# [What you are asked to do]
The records must be retyped exactly, with no pictures included.

(Data for processing begins)

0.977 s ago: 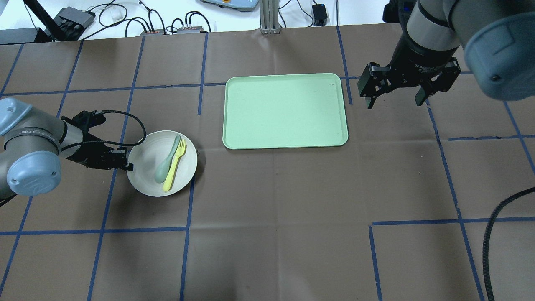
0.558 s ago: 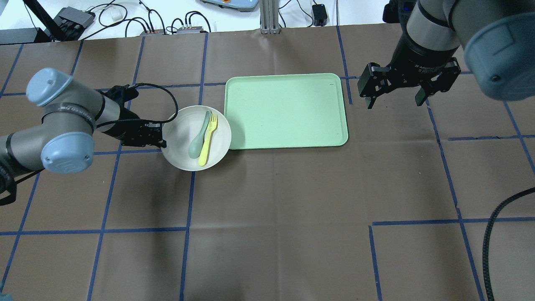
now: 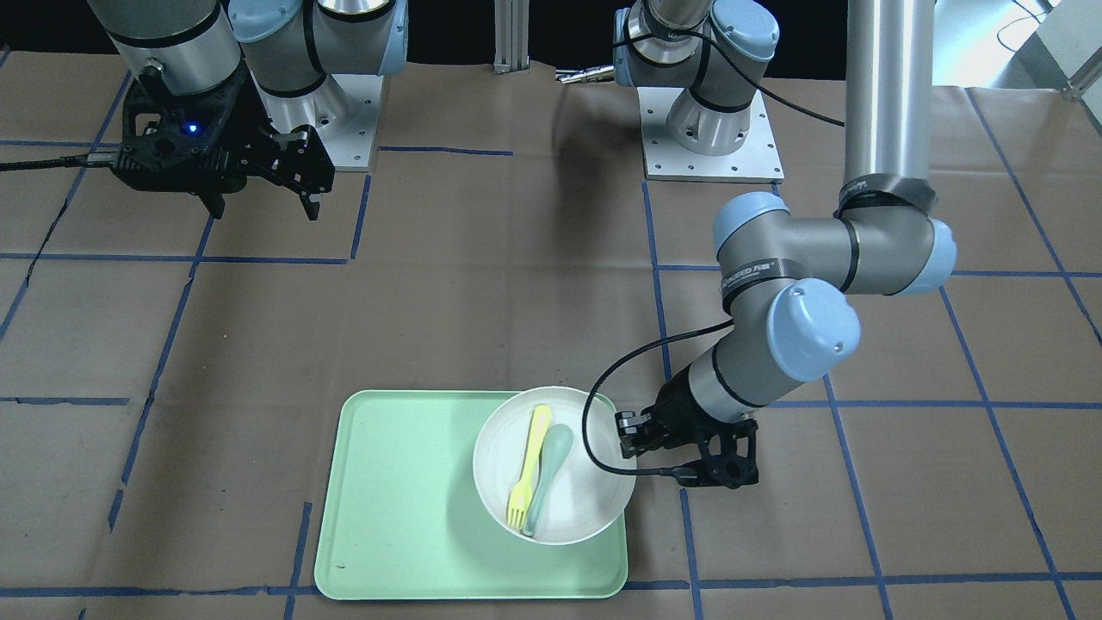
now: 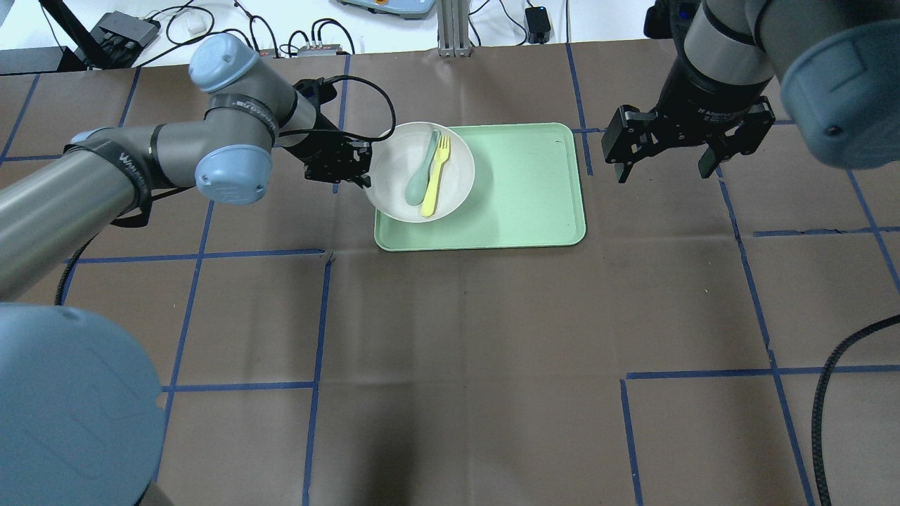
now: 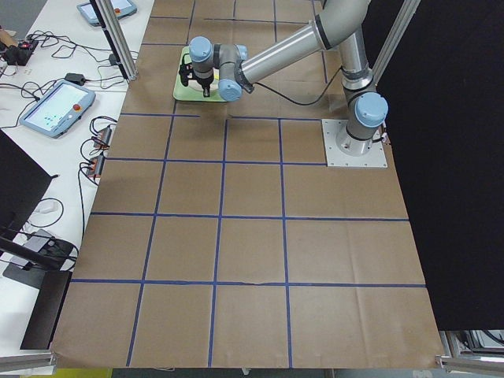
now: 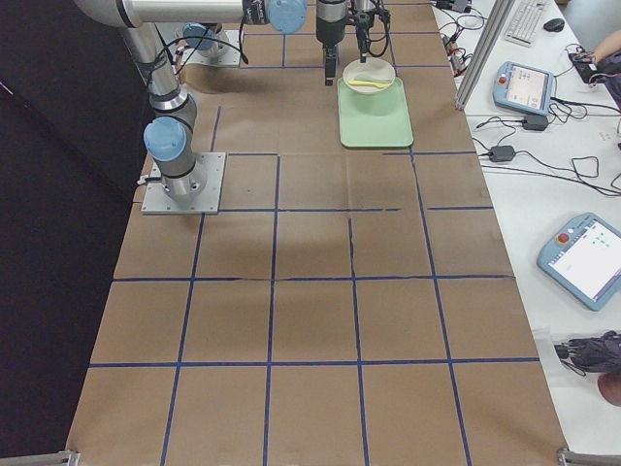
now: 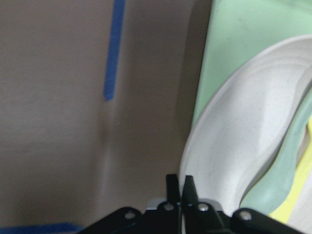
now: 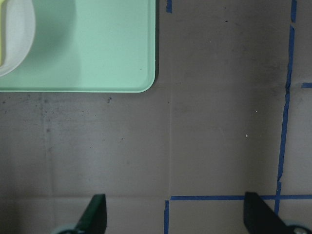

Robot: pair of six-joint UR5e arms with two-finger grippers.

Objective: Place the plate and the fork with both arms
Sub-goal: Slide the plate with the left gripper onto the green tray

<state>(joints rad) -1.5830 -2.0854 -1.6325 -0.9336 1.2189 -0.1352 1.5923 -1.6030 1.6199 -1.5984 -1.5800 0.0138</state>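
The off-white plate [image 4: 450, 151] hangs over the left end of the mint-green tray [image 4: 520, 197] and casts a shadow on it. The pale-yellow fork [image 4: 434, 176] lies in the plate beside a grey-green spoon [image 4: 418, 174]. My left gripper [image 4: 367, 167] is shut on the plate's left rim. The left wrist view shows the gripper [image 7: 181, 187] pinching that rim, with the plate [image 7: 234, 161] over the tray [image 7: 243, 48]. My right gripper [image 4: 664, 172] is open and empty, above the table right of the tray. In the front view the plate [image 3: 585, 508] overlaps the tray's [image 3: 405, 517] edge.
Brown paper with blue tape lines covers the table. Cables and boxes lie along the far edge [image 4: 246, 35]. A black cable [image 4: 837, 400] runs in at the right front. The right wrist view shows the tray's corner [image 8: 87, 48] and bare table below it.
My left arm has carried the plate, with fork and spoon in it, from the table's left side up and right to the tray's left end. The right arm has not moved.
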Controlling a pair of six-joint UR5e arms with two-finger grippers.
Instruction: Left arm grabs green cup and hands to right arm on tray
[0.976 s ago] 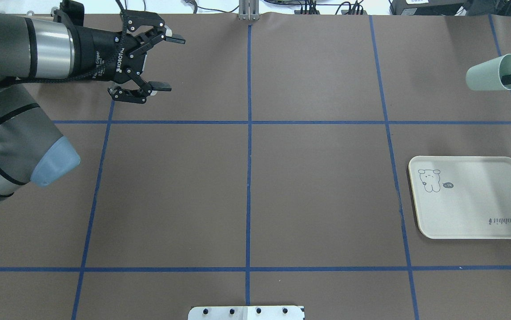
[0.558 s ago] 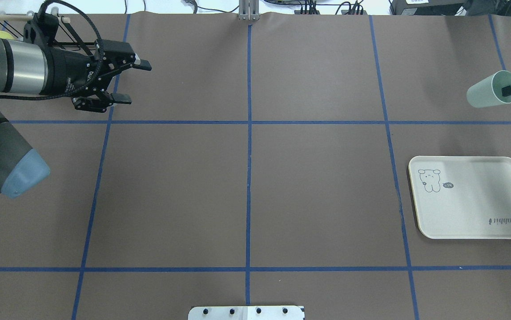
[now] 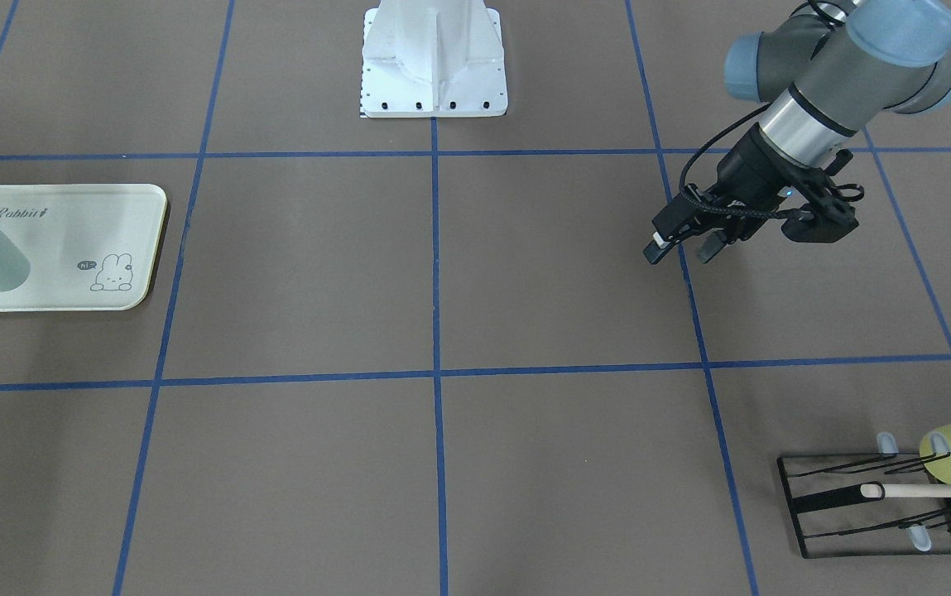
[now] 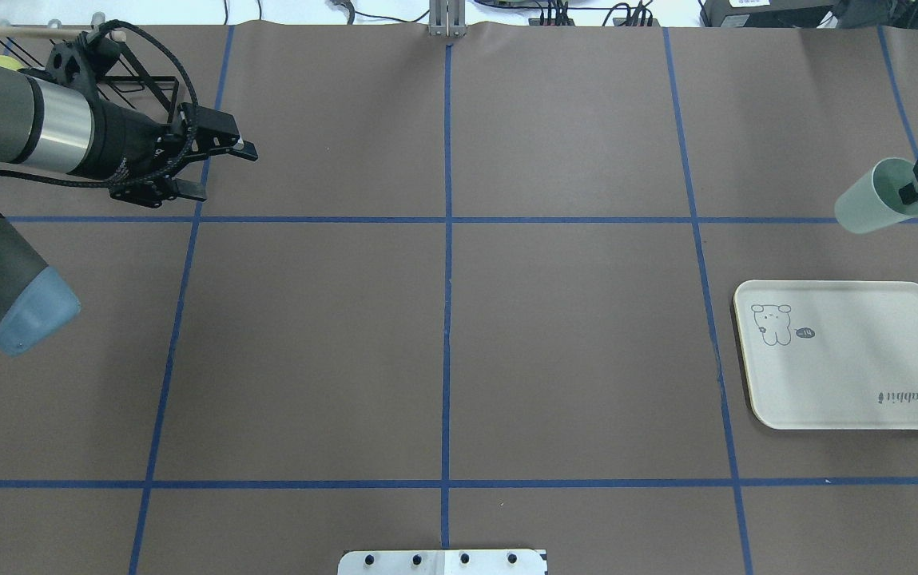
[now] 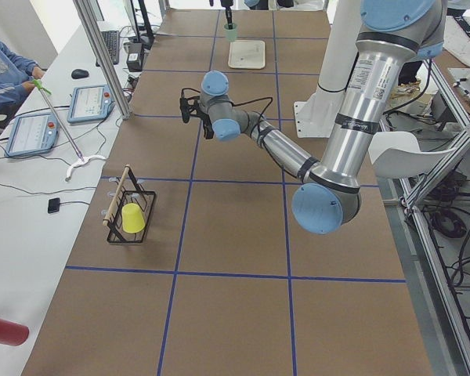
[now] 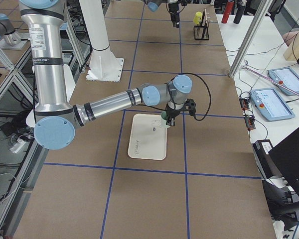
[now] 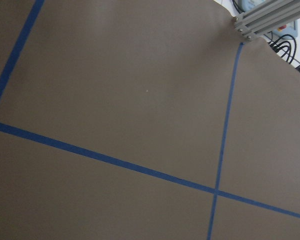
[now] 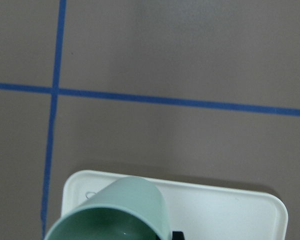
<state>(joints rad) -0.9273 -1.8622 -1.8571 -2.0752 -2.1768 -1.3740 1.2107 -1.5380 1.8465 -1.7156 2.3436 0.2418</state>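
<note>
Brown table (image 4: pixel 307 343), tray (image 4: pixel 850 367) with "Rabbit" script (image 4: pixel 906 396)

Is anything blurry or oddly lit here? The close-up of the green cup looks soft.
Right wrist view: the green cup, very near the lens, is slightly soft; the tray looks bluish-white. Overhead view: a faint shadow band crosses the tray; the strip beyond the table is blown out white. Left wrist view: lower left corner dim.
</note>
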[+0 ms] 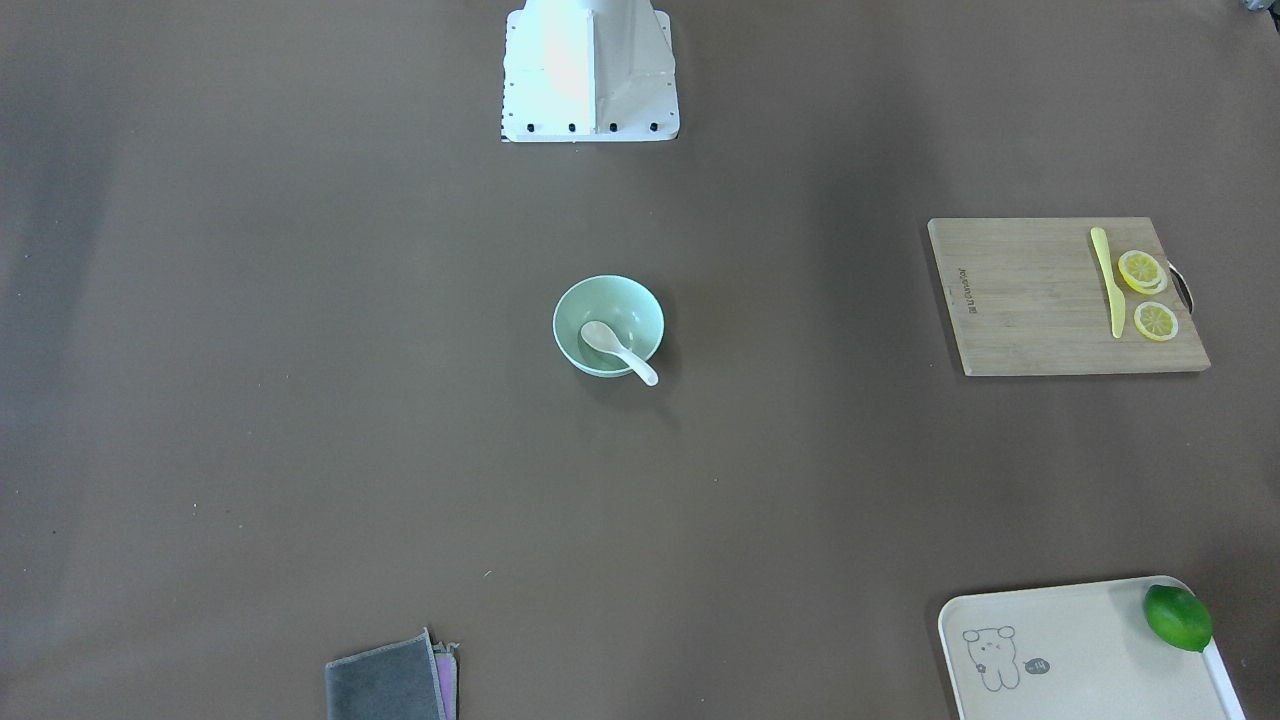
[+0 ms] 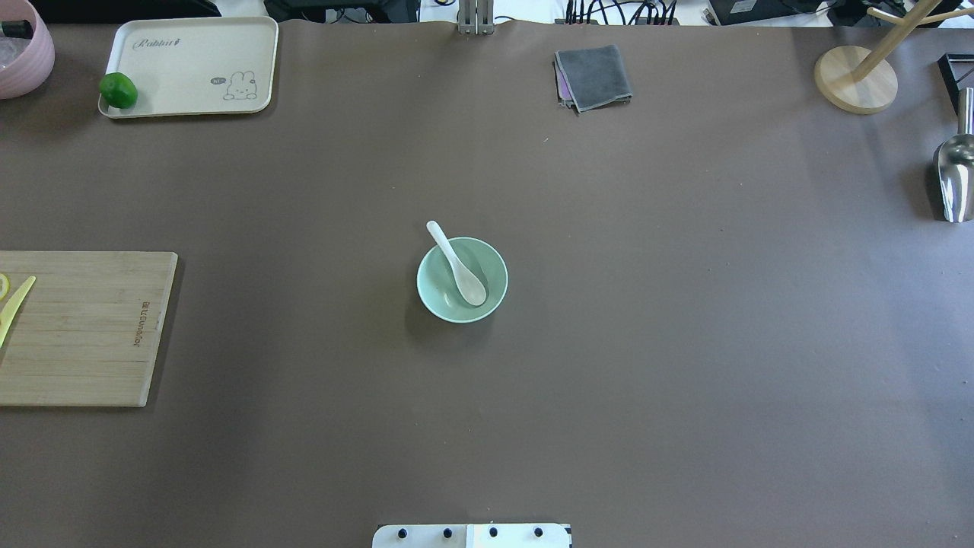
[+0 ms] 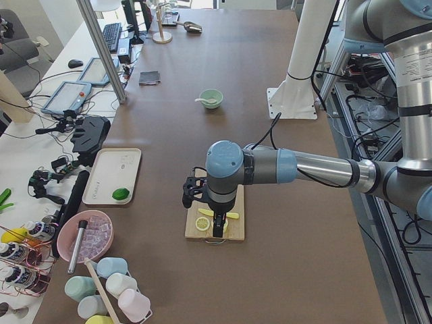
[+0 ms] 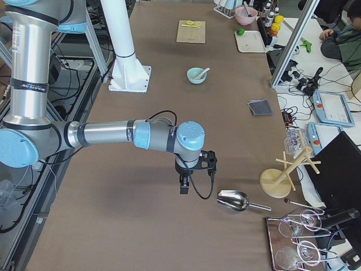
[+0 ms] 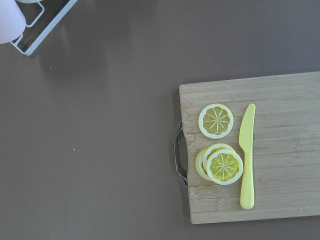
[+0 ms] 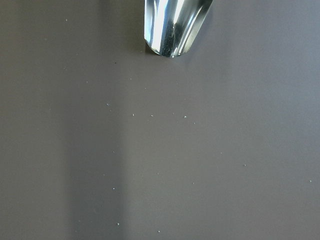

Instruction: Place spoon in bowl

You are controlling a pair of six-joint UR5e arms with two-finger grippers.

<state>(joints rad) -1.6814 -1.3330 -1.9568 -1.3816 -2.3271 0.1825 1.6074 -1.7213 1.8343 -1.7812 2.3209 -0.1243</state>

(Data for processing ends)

# [Answer to this exercise]
0.977 s ago: 
0.558 s ago: 
now: 
now: 
now: 
now: 
now: 
now: 

Robot: pair of six-joint UR5e arms with two-finger grippers.

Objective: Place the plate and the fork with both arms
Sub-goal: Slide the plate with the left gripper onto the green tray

<state>(joints rad) -1.5830 -2.0854 -1.6325 -0.9336 1.2189 -0.1352 1.5923 -1.6030 1.6199 -1.5984 -1.5800 0.0138</state>
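The off-white plate [image 4: 450, 151] hangs over the left end of the mint-green tray [image 4: 520, 197] and casts a shadow on it. The pale-yellow fork [image 4: 434, 176] lies in the plate beside a grey-green spoon [image 4: 418, 174]. My left gripper [image 4: 367, 167] is shut on the plate's left rim. The left wrist view shows the gripper [image 7: 181, 187] pinching that rim, with the plate [image 7: 234, 161] over the tray [image 7: 243, 48]. My right gripper [image 4: 664, 172] is open and empty, above the table right of the tray. In the front view the plate [image 3: 585, 508] overlaps the tray's [image 3: 405, 517] edge.
Brown paper with blue tape lines covers the table. Cables and boxes lie along the far edge [image 4: 246, 35]. A black cable [image 4: 837, 400] runs in at the right front. The right wrist view shows the tray's corner [image 8: 87, 48] and bare table below it.
My left arm has carried the plate, with fork and spoon in it, from the table's left side up and right to the tray's left end. The right arm has not moved.
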Controlling a pair of six-joint UR5e arms with two-finger grippers.
Instruction: Left arm grabs green cup and hands to right arm on tray
[0.976 s ago] 
[0.558 s ago] 
[now] 
[now] 
[now] 
[now] 
[now] 
[now] 
<state>(joints rad) -0.9273 -1.8622 -1.8571 -2.0752 -2.1768 -1.3740 1.2107 -1.5380 1.8465 -1.7156 2.3436 0.2418</state>
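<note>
Brown table (image 4: pixel 307 343), tray (image 4: pixel 850 367) with "Rabbit" script (image 4: pixel 906 396)

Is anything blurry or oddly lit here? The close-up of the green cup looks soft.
Right wrist view: the green cup, very near the lens, is slightly soft; the tray looks bluish-white. Overhead view: a faint shadow band crosses the tray; the strip beyond the table is blown out white. Left wrist view: lower left corner dim.
</note>
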[+0 ms] 
[+0 ms] 
[+0 ms] 
[+0 ms] 
[+0 ms] 
[+0 ms] 

Instruction: Place spoon in bowl

You are controlling a pair of six-joint UR5e arms with two-finger grippers.

<state>(joints rad) -1.6814 -1.3330 -1.9568 -1.3816 -2.3271 0.1825 1.6074 -1.7213 1.8343 -1.7812 2.3209 -0.1243</state>

That completes the output for this exercise.